Projet de loi d’orientation sur l’école

Le ministre de l'Éducation, François Fillon. 

		(Photo : AFP)
Le ministre de l'Éducation, François Fillon.
(Photo : AFP)
Le ministre français de l’Education nationale a présenté son projet de réforme de l’école, s’engageant outre des innovations pédagogiques à maintenir le niveau d’encadrement pour un coût global de «au moins deux milliards d’euros supplémentaires». Le ministre, qui a promis un débat avec les syndicats, a affirmé que pour le moment «rien n’est figé».

Fondée pour partie sur les propositions de la commission Thélot, et arbitrée au plus haut niveau de l’Etat, la réforme Fillon vise à «créer une école plus efficace, plus juste et plus ouverte», selon les termes du ministre qui a fait sien le mot d’ordre de 80% d’une classe d’âge amenée au baccalauréat -lancé en 1980 par la gauche, mais jamais encore réalisé, précisant que «ça reste aujourd’hui un objectif pour le gouvernement»-, et de «50% d’une classe d’âge diplômée de l’enseignement supérieur» (contre 35% actuellement) car «la France est en retard par rapport aux USA et au Japon», a affirmé le ministre. Les mesures les plus spectaculaires concernent la validation des acquis tout au long de la scolarité afin d’arriver à ce que 100% d’une classe d’âge aient une qualification à l’issue de la scolarité obligatoire. Mais, de la maternelle à l’université, plusieurs étapes sont à franchir.

«Un socle commun de connaissances et de compétences»

Pour s’attaquer à la «fracture scolaire», la loi fixera comme nouvelle priorité l’acquisition pour tous les élèves d’un «socle commun de connaissances et de compétences», et prévoit la création d’un Haut Conseil de l’école chargé de réfléchir sur les programmes. La maîtrise de ce socle sera contrôlée à trois reprises au cours de la scolarité obligatoire, et les deux évaluations actuelles (début de CE2 et sixième) auront des répercussions sur le parcours individuel de l’élève. Ce socle comprendra notamment la maîtrise de la langue française, des connaissances fondamentales en mathématiques et en informatique, mais aussi des valeurs républicaines , et l’apprentissage d’une langue vivante, au choix, dès l’entrée en CE1. Un deuxième langue vivante sera étudiée dès l’entrée en 5ème (et non plus comme jusqu’à présent en 4ème).

Pour favoriser la pratique orale de la langue étrangère, des petits groupes sont préconisés, et les dédoublements de classes seront multipliés. Les élèves qui présenteront des difficultés dans l’acquisition du socle, recevront en outre trois heures de soutien personnalisé hebdomadaires.
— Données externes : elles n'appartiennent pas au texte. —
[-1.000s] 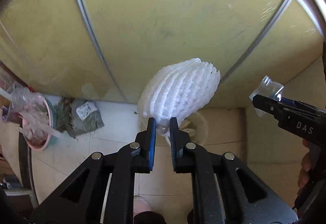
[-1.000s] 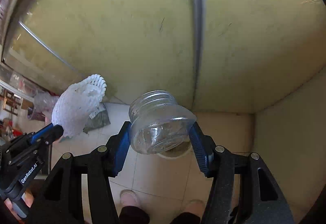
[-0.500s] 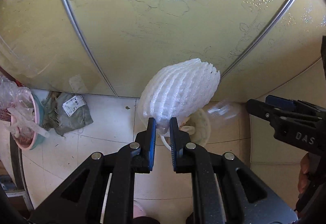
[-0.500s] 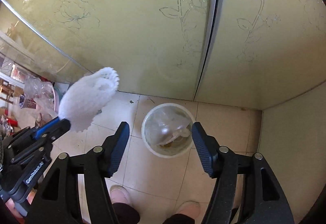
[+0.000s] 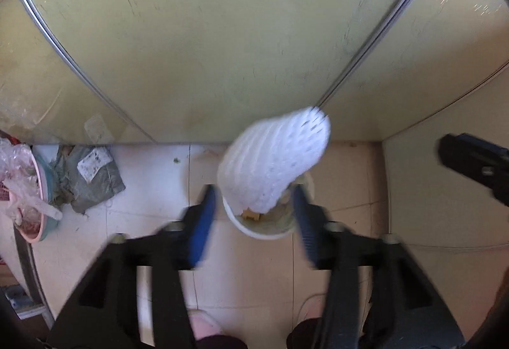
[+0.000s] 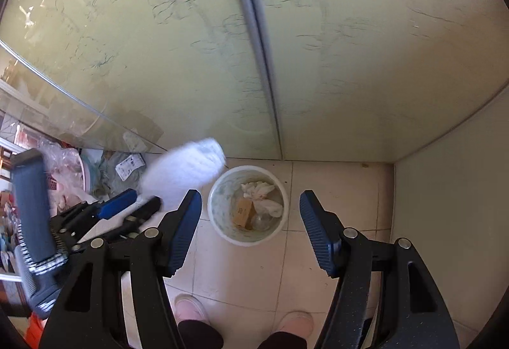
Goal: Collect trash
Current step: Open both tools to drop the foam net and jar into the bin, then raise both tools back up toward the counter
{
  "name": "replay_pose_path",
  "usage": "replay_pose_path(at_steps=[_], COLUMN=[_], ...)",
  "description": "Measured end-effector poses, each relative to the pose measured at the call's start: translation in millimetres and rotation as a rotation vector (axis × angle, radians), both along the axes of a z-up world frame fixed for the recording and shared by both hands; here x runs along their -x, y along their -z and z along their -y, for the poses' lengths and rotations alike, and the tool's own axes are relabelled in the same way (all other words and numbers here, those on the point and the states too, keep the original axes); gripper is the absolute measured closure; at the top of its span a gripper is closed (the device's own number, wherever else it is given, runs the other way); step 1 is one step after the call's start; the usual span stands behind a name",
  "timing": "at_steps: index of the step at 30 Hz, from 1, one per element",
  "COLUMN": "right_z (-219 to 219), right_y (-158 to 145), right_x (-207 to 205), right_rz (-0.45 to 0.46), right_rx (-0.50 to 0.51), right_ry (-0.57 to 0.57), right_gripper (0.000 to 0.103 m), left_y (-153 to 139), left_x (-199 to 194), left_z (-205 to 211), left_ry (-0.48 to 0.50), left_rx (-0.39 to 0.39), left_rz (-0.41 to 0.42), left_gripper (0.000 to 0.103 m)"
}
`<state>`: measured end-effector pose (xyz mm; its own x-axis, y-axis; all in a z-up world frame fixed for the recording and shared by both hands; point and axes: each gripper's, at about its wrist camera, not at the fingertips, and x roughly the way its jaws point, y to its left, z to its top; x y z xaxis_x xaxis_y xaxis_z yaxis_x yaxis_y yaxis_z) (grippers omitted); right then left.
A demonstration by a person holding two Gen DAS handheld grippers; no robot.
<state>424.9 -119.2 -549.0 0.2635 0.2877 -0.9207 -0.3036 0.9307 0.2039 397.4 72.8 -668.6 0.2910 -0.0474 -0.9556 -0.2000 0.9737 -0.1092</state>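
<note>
A white foam fruit net [image 5: 273, 161] is in the air between the open jaws of my left gripper [image 5: 253, 215], above a white trash bucket [image 5: 264, 233] on the floor. In the right wrist view the net [image 6: 183, 172] is blurred beside the bucket's rim [image 6: 212, 202], just off the left gripper [image 6: 130, 206]. My right gripper [image 6: 251, 228] is open and empty above the bucket. Inside lie crumpled white paper [image 6: 261, 193], a brown piece of card [image 6: 243, 212] and a clear glass jar [image 6: 262, 222].
Yellow-green glass sliding doors [image 6: 191, 47] stand right behind the bucket. A wall [image 6: 445, 196] closes the right side. A pink basin with plastic bags [image 5: 25, 199] and a grey bag [image 5: 92, 177] lie at left. The person's feet [image 6: 187, 311] stand below.
My right gripper opened and the glass jar dropped into the bucket. My left gripper then opened and the foam net came free above the bucket.
</note>
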Motion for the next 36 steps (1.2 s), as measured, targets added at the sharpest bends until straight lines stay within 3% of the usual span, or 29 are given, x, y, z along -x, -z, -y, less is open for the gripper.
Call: replay_pose_path(at_steps=[5,11,21,30,36], right_z=[1.7,-0.5,9.8,-2.7,-24.9], right_y=[-15.2,-59.6,-214.3,-359.5,-436.3], right_x=[8.1,16.9,50.6,107.4,148.8], right_rz=[0.023,0.047,0.182,0.409,0.567], right_rx=[0.018,-0.004,-0.04,-0.059,-0.044], right_ry=[0.002,0.019,0.063,0.134,0.162], right_gripper=[0.042,0.043,0.043,0.043,0.043], left_y=[-13.4,-77.6,-273.4,-458.5,-552.3], left_x=[5.4,10.8,36.7,89.5,122.9], left_z=[0.7,-1.6,-18.0,-44.5,-64.5], left_ry=[0.003,0.007,0.033,0.07,0.092], left_rx=[0.046,0.047,-0.003,-0.046,-0.045], left_rz=[-0.011,0.034,0.223,0.478,0.641], left_gripper=[0.05,0.05,0.05,0.049,0.045])
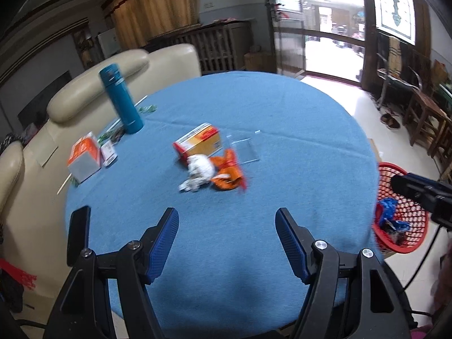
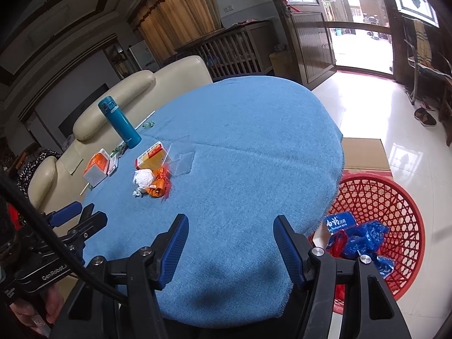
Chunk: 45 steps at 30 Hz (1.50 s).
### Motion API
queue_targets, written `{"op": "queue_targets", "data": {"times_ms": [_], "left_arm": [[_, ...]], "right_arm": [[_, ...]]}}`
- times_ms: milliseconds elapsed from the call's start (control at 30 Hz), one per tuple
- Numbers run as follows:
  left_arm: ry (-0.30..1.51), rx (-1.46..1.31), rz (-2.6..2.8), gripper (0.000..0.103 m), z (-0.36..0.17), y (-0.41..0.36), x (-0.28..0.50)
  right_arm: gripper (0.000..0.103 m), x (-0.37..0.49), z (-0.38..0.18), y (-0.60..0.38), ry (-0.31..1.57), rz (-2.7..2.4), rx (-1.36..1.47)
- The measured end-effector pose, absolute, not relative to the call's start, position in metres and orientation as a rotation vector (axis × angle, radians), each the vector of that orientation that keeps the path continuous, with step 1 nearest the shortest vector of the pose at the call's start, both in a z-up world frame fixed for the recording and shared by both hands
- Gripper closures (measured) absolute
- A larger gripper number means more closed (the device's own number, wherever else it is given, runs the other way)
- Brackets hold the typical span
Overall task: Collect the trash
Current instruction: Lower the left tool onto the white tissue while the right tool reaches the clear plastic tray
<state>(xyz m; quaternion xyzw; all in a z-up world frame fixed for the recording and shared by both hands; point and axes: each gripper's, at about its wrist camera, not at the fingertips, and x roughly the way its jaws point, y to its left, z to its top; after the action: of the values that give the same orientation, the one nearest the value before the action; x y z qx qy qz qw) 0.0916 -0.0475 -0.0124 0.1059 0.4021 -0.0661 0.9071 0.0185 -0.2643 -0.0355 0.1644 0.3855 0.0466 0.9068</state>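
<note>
- While both tools hover over its near edge, the blue-clothed worktop (image 1: 254,107) carries the litter;
- red basket (image 2: 395,197) on the floor just beside it holds blue wrappers (image 2: 364,237);
- left hand-held gripper (image 1: 227,243) and right hand-held gripper (image 2: 230,250) gape wide, empty;
- yellow-red carton (image 1: 199,141), orange wrapper (image 1: 228,175) and white paper wad (image 1: 199,168) cluster mid-worktop, touching.

The black body of the left gripper (image 2: 45,271) carries the word "GenRobot" in pale letters. In the red basket (image 2: 395,197), a blue packet (image 2: 339,221) shows white characters, too small to read. Print on the orange boxes (image 2: 149,155) on the counter (image 2: 240,155) is illegible.
</note>
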Motion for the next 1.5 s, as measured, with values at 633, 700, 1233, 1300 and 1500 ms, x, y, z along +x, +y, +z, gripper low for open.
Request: {"op": "queue_targets", "data": {"times_ms": [633, 700, 1233, 1300, 1500], "left_arm": [[0.896, 0.106, 0.028, 0.031, -0.033, 0.033, 0.161], [0.898, 0.104, 0.024, 0.031, -0.033, 0.032, 0.166], [0.990, 0.065, -0.115, 0.031, -0.043, 0.026, 0.211], [1.011, 0.059, -0.148, 0.031, -0.049, 0.022, 0.219], [1.081, 0.023, -0.222, 0.031, -0.067, 0.007, 0.251]], "right_arm": [[0.036, 0.172, -0.061, -0.202, 0.938, 0.287, 0.430], [0.033, 0.190, -0.064, -0.195, 0.946, 0.286, 0.430], [0.032, 0.281, -0.103, -0.129, 1.118, 0.140, 0.281], [0.037, 0.283, -0.106, -0.132, 1.132, 0.120, 0.284], [0.048, 0.276, -0.104, -0.156, 1.121, 0.144, 0.314]]}}
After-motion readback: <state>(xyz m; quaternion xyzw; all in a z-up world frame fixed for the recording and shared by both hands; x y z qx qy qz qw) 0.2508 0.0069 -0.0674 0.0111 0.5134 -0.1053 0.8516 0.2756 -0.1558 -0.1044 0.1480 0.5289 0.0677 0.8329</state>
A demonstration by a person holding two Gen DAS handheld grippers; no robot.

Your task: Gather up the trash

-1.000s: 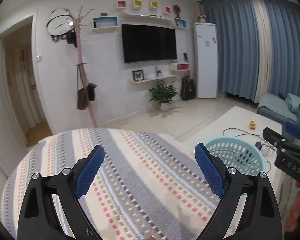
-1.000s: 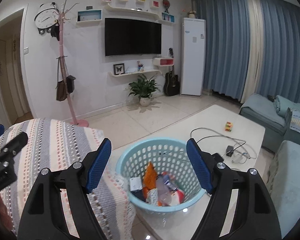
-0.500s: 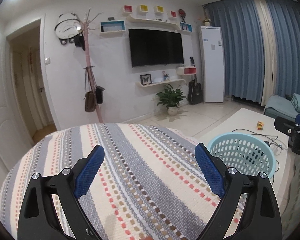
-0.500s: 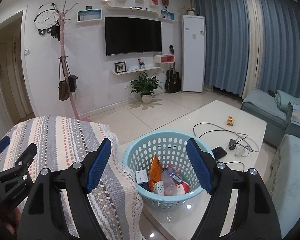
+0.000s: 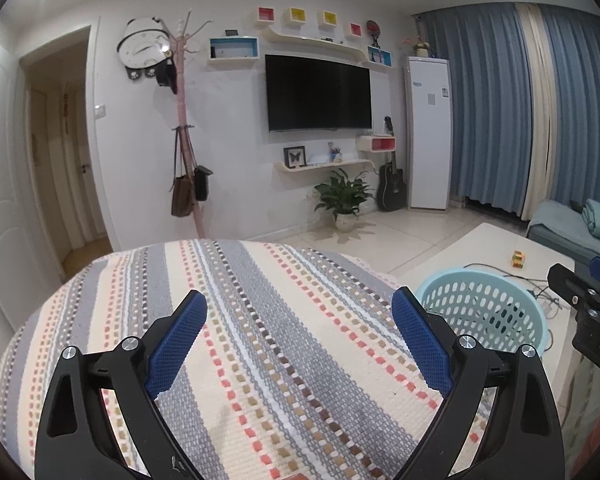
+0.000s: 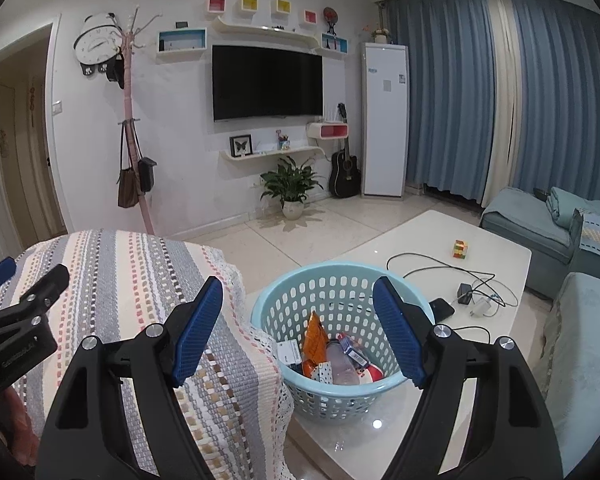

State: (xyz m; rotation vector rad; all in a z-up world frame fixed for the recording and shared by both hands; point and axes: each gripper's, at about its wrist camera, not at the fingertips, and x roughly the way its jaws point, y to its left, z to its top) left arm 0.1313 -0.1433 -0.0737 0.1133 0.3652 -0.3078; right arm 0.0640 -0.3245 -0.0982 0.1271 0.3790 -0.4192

Le brevet nouveau est arrivé

Non plus organisé au niveau académique, mais au niveau national, le nouveau brevet des collèges, à la fin de la classe de 3ème, validera ce «socle commun», et les enseignants attendront les résultats obtenus avant de donner leur accord pour le passage ou non en seconde générale. Une large place sera réservée au contrôle continu (coefficient 12), un examen final restreint (coefficient 8), un BII (brevet informatique et Internet), et intègrera une «note de vie scolaire», prenant en compte l’assiduité, la discipline, et l’implication dans la vie de classe (coefficient 2). Cette décision répond au vœu du ministre de «promouvoir le ‘vivre ensemble’», est-il souligné rue de Grenelle.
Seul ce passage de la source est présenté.